[Stored records]
□ □ □ □ □ □ □
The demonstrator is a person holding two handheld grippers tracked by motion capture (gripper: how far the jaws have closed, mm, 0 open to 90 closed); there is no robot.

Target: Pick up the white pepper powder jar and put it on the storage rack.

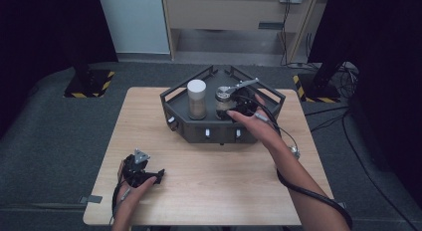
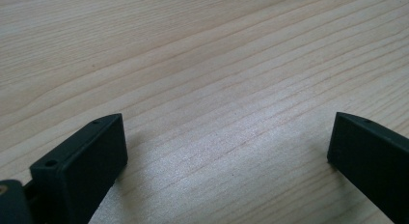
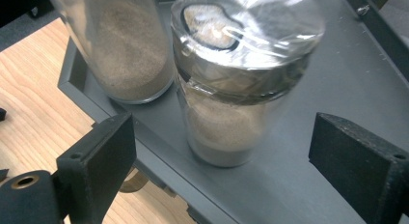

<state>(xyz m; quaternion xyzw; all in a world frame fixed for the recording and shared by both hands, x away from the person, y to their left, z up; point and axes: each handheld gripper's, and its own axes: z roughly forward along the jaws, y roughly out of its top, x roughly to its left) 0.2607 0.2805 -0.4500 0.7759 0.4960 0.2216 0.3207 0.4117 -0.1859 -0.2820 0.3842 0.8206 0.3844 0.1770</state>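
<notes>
A dark grey tray [image 1: 219, 132] with low rails stands at the back of the wooden table [image 1: 214, 186]. Inside it are two glass jars of sandy powder. The left jar [image 1: 197, 100] has a white lid, and the right jar [image 1: 222, 100] has a shiny clear-topped lid. My right gripper [image 1: 238, 109] hovers just in front of the right jar. In the right gripper view that jar [image 3: 241, 35] stands between the jaws of my right gripper [image 3: 222, 122], which are open and clear of the glass. My left gripper [image 1: 160, 175] rests open at the table's front left, over bare wood [image 2: 202, 50].
The white-lidded jar [image 3: 125, 50] stands close beside the other jar, on the tray floor [image 3: 333, 64]. Small white knobs dot the tray's front wall. A cable trails from the right hand along the forearm. Grey carpet, dark stands and a cabinet lie beyond the table.
</notes>
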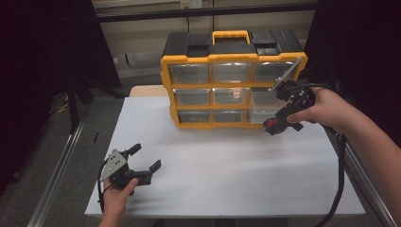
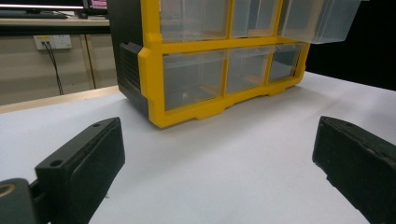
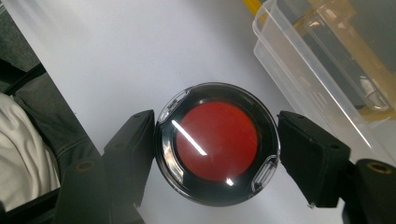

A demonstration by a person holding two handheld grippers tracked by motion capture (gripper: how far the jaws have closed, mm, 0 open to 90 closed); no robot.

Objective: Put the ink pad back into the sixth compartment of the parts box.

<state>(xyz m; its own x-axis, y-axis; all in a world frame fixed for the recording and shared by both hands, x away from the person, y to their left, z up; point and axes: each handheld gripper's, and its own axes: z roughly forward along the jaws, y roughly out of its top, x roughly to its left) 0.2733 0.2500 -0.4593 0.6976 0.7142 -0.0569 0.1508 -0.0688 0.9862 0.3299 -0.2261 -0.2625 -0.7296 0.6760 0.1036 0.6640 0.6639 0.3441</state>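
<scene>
A yellow and black organiser point(image 1: 232, 58) with clear drawers stands upright at the back of the white table point(image 1: 222, 165). Its middle-right drawer point(image 1: 261, 111) is pulled out, and the same drawer point(image 3: 322, 70) looks empty from the right gripper view. My right gripper point(image 1: 274, 125) hangs just in front of that drawer, shut on a round black case with a red inside point(image 1: 271, 125). The case point(image 3: 217, 142) fills the gap between both pads. My left gripper point(image 1: 145, 158) rests low at the table's near left, open with nothing in it, facing the organiser point(image 2: 154, 84).
The table's near edge runs just behind my left hand point(image 1: 116, 196). A metal rail point(image 1: 61, 163) lines the floor at the left, and a wall socket with cables point(image 2: 52, 43) sits behind the table. The right gripper's cable point(image 1: 341, 179) trails off the right edge.
</scene>
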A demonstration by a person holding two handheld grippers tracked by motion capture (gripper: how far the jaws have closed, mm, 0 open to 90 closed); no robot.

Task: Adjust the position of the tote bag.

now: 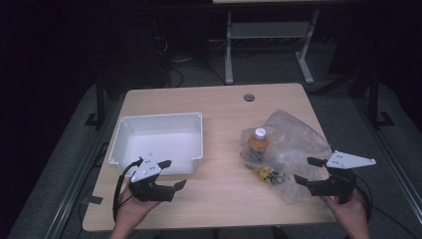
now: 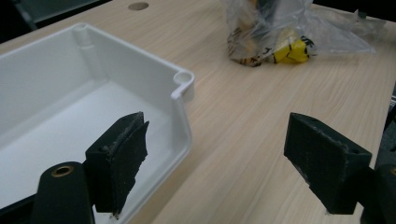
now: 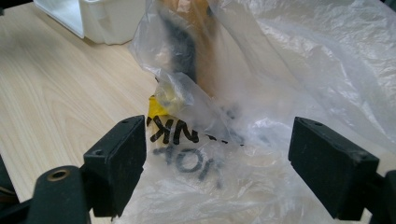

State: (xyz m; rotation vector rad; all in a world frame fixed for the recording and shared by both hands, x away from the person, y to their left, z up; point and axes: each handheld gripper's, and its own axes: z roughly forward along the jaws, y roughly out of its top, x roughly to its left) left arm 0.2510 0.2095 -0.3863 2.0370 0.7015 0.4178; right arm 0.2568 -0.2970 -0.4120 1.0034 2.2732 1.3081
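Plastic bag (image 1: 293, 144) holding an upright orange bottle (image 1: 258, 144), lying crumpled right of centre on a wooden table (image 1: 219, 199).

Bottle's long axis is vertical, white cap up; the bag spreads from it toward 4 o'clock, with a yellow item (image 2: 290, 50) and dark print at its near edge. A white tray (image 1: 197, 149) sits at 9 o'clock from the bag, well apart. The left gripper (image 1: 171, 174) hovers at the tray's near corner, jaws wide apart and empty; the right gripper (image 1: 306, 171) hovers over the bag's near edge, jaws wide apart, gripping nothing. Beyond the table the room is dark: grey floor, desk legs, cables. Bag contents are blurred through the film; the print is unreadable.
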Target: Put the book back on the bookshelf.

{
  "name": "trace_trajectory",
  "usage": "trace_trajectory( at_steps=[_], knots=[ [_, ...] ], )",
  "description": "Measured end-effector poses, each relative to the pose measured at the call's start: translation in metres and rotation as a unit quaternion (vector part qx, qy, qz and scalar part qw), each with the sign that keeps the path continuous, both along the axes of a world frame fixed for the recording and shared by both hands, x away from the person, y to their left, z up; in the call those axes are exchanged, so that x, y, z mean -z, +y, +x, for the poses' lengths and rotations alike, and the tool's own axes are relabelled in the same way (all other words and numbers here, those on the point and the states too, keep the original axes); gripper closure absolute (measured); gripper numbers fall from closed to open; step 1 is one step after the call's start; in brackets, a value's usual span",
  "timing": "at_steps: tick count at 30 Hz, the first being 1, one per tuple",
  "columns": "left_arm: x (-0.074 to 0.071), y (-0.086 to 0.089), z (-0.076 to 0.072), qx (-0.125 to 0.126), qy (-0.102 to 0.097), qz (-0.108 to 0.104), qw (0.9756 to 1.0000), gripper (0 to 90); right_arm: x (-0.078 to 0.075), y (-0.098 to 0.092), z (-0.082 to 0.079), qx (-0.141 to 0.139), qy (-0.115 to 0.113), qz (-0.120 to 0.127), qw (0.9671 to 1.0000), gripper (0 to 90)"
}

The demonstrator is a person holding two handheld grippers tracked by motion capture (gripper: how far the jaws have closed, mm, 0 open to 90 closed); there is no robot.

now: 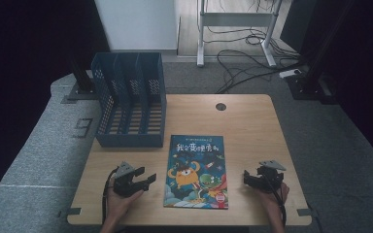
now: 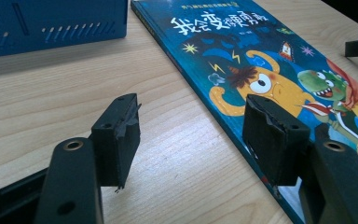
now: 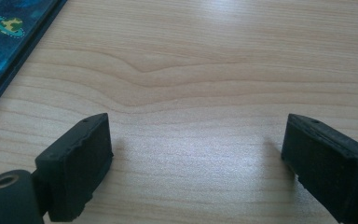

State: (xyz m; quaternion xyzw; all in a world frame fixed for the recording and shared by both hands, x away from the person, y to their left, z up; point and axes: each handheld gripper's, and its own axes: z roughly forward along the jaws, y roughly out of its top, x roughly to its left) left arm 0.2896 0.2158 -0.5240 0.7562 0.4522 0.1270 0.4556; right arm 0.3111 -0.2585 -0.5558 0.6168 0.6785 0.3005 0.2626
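scene: book (image 1: 196,171) lies flat, cover up, mid-front of table (image 1: 252,126); blue rack (image 1: 130,99) stands at the far left, slots open toward the top, just beyond the book's far-left corner.
step (judged): approach for a pickup; book likely bound for a rack slot, nothing lifted yet.
left gripper (image 1: 135,180): on the table just left of the book, held in the left hand (image 1: 119,201), aimed at the book's left edge.
left jaws: parted, nothing between them; in the left gripper view (image 2: 186,135) one pad sits over bare wood, the other over the cover near the edge. Contact with the cover: cannot tell.
right gripper (image 1: 258,178): right of the book, apart from it, in the right hand (image 1: 274,196).
right jaws: wide apart, empty; in the right gripper view (image 3: 196,154) bare wood lies between the pads, with the book's edge at the far left.
how to do it well: flat book gives no bite from above; get one pad under the long edge, or slide the book so an edge overhangs the table front, then clamp across the thickness.
second hand: press the opposite side to stop the book skating while the edge is lifted.
grip spot: spine side, mid-length, so the pages do not fan open.
risk: pad catching the cover alone and peeling it up; book swinging into the rack wall when stood upright.
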Motion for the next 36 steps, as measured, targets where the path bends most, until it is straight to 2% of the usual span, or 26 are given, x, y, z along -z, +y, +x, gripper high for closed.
trace_trajectory(
  at_steps=[5,12,14,15,16,19,21,25,31,35,36],
  knots=[
    [0.001,0.0,0.001,-0.001,0.004,-0.001,1.0,36.4,0.0,-0.001,-0.001,0.006,-0.005,0.003,1.0,12.4],
    [0.0,0.001,0.001,0.001,0.006,-0.01,0.9999,34.5,-0.002,-0.007,-0.001,0.011,-0.007,0.03,0.9995,13.0],
    [0.0,0.001,0.001,0.001,0.006,-0.01,0.9999,34.2,-0.002,-0.008,-0.001,0.012,-0.008,0.03,0.9994,13.1],
    [-0.001,0.002,0.001,0.0,0.007,-0.013,0.9999,34.3,-0.002,-0.009,-0.002,0.016,-0.008,0.03,0.9994,13.3],
    [-0.001,0.003,0.001,0.002,0.012,-0.027,0.9996,34.7,-0.003,-0.009,-0.002,0.017,-0.008,0.032,0.9993,13.3],
    [-0.002,0.003,0.0,0.001,0.013,-0.039,0.9992,35.4,-0.003,-0.009,-0.003,0.022,-0.012,0.034,0.9991,13.7],
    [-0.003,0.003,0.0,0.001,0.012,-0.039,0.9992,35.2,-0.003,-0.009,-0.003,0.023,-0.014,0.034,0.9991,13.7],
    [-0.003,0.005,0.0,-0.018,0.005,-0.032,0.9993,34.1,-0.006,-0.008,-0.003,0.024,-0.016,0.037,0.9989,13.7],
    [-0.004,0.008,-0.001,-0.025,0.007,-0.044,0.9987,33.5,-0.014,-0.006,-0.006,0.02,-0.031,0.049,0.9981,14.3],
    [-0.004,0.007,-0.001,-0.024,0.008,-0.04,0.9989,33.0,-0.018,-0.002,-0.008,0.016,-0.042,0.056,0.9974,14.7],
    [-0.004,0.005,0.0,-0.029,0.006,-0.031,0.9991,32.8,-0.021,0.002,-0.008,0.01,-0.047,0.057,0.9972,14.9]
  ],
)
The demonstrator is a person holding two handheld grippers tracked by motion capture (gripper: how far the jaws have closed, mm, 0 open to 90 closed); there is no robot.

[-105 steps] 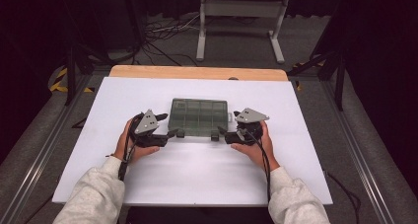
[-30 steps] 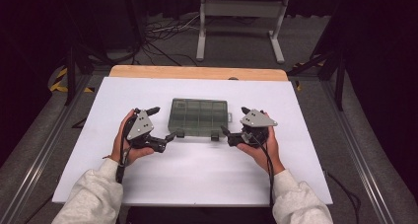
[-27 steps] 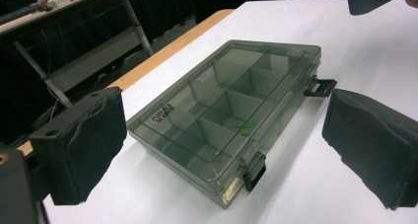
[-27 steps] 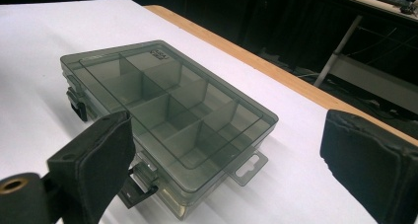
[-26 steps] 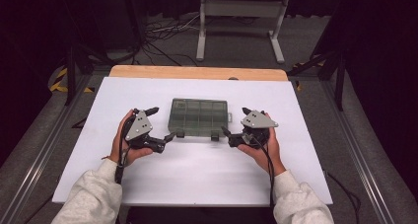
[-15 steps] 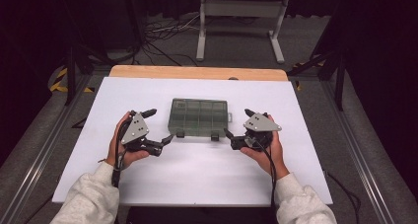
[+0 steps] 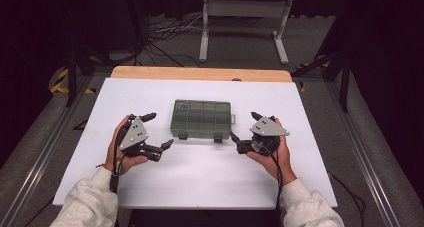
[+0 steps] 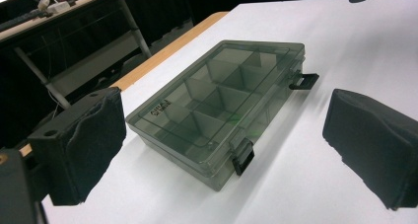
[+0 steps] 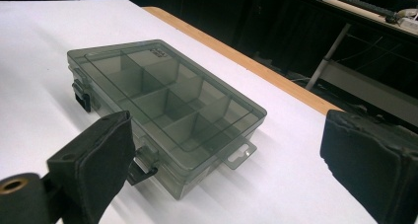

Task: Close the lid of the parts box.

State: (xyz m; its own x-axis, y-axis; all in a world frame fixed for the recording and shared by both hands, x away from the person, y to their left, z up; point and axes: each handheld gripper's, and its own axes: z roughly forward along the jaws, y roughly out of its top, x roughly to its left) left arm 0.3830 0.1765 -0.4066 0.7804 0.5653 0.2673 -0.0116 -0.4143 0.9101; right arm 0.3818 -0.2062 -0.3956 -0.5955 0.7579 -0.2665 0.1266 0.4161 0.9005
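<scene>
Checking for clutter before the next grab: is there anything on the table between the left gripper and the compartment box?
Nothing: in the high view, only bare white table separates the left gripper from the compartment box.

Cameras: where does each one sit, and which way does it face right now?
High view: above the near side, looking forward and down on the table; both forearms, left gripper, right gripper.
Left gripper view: rides the left gripper, facing the box; its fingers are open.
Right gripper view: rides the right gripper, facing the box; open.
All three share the box.
</scene>
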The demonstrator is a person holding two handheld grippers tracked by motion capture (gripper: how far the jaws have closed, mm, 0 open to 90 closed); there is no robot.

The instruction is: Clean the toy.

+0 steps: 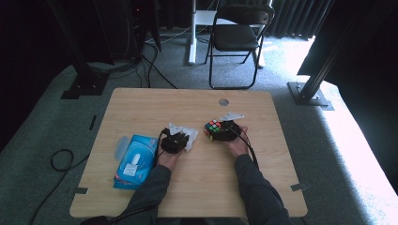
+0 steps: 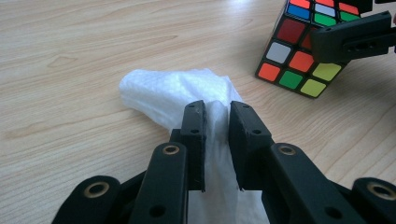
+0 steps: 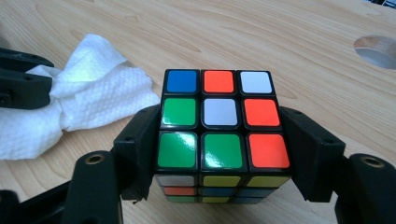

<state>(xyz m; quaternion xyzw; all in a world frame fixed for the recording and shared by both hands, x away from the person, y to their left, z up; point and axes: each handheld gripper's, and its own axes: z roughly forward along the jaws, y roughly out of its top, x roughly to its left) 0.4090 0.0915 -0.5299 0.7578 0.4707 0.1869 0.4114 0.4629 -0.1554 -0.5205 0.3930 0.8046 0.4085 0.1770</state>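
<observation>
Left claw (image 2: 217, 116) clenched on the white tissue (image 2: 177, 91) lying on the table (image 1: 141, 108), right claw (image 3: 219, 140) grasping the puzzle cube (image 3: 219, 119) just beside it; I judge wiping comes next, needing the cube held steady.

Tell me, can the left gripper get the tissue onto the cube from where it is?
Probably yes. The left gripper is shut on the tissue, and bare table lies between it and the cube, which sits between the right gripper's jaws.
</observation>
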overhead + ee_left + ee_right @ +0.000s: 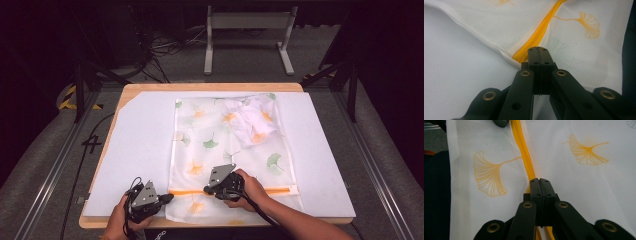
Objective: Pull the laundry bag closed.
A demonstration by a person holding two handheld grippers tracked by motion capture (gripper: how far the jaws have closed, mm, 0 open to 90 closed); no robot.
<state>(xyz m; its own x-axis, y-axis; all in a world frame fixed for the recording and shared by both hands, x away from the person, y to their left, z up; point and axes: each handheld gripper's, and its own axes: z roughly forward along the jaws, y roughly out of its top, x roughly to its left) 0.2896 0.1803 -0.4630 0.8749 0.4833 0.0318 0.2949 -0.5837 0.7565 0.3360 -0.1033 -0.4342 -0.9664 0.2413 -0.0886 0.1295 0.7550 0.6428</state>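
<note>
Two grippers work at the near edge of a white mesh bag (225,145) printed with leaves, which lies flat on a white board (135,150) on the table. The left gripper (538,48) has its jaws pressed together at the bag's corner, right at the end of the yellow zipper (541,30); whether fabric is pinched between them cannot be told. The right gripper (540,180) also has its jaws pressed together, resting over the zipper farther along its length; what it pinches, if anything, is hidden. A bunched white cloth (252,120) lies at the bag's far end.
</note>
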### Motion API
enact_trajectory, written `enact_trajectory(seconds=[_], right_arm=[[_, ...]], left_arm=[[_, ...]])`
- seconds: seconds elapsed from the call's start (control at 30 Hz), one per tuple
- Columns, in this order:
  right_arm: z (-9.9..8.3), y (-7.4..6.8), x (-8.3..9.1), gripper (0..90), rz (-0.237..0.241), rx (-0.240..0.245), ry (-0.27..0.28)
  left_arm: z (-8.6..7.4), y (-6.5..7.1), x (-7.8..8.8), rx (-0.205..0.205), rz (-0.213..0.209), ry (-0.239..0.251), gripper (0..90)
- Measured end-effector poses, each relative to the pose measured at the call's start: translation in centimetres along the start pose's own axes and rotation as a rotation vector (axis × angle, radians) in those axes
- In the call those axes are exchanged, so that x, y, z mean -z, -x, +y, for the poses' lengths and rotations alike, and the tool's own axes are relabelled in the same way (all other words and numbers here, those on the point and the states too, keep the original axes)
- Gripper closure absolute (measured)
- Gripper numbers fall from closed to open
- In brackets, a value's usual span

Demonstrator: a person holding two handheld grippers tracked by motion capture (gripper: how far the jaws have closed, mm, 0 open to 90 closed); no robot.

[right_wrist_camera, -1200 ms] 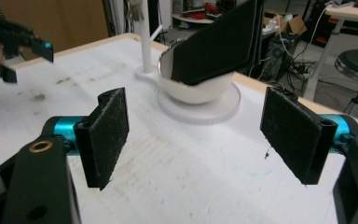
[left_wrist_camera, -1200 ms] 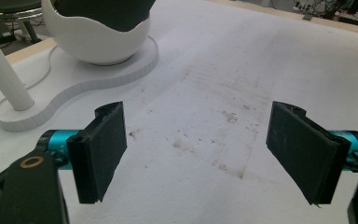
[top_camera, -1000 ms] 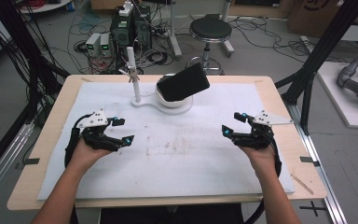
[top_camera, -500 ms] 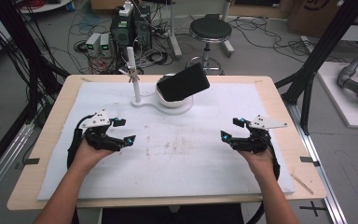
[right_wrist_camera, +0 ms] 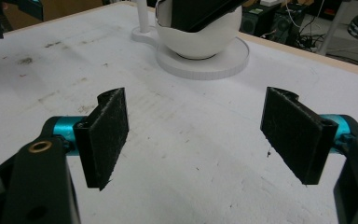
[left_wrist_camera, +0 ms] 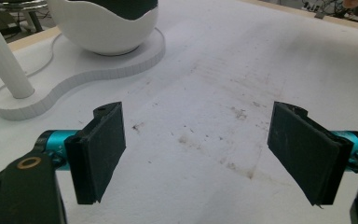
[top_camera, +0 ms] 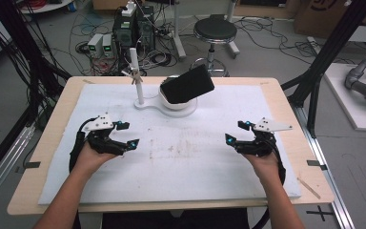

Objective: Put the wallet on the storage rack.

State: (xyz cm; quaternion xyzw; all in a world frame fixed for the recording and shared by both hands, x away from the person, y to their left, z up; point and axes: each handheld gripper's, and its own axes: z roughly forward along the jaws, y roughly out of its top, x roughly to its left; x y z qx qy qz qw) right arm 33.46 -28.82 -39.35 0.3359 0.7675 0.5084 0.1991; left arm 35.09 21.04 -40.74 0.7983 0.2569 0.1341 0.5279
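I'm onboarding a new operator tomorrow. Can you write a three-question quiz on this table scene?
1. True or false: both tongs, left tongs and right tongs, are open and hold nothing.
2. What does the black slab rest in? A) white bowl B) a tray C) a box
3. Fill in: left of the bowl, on the same white base, stands a thin white ____.

Key: 1 true; 2 A; 3 post.
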Motion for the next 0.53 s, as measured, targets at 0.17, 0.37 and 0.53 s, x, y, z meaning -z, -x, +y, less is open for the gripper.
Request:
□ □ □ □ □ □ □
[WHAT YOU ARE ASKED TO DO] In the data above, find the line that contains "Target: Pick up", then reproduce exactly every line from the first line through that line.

[TASK RESPONSE]
The demonstrator is a person holding two handheld grippers tracked by motion capture (gripper: how far the jaws have closed, mm, 0 open to 90 closed); there is no robot.

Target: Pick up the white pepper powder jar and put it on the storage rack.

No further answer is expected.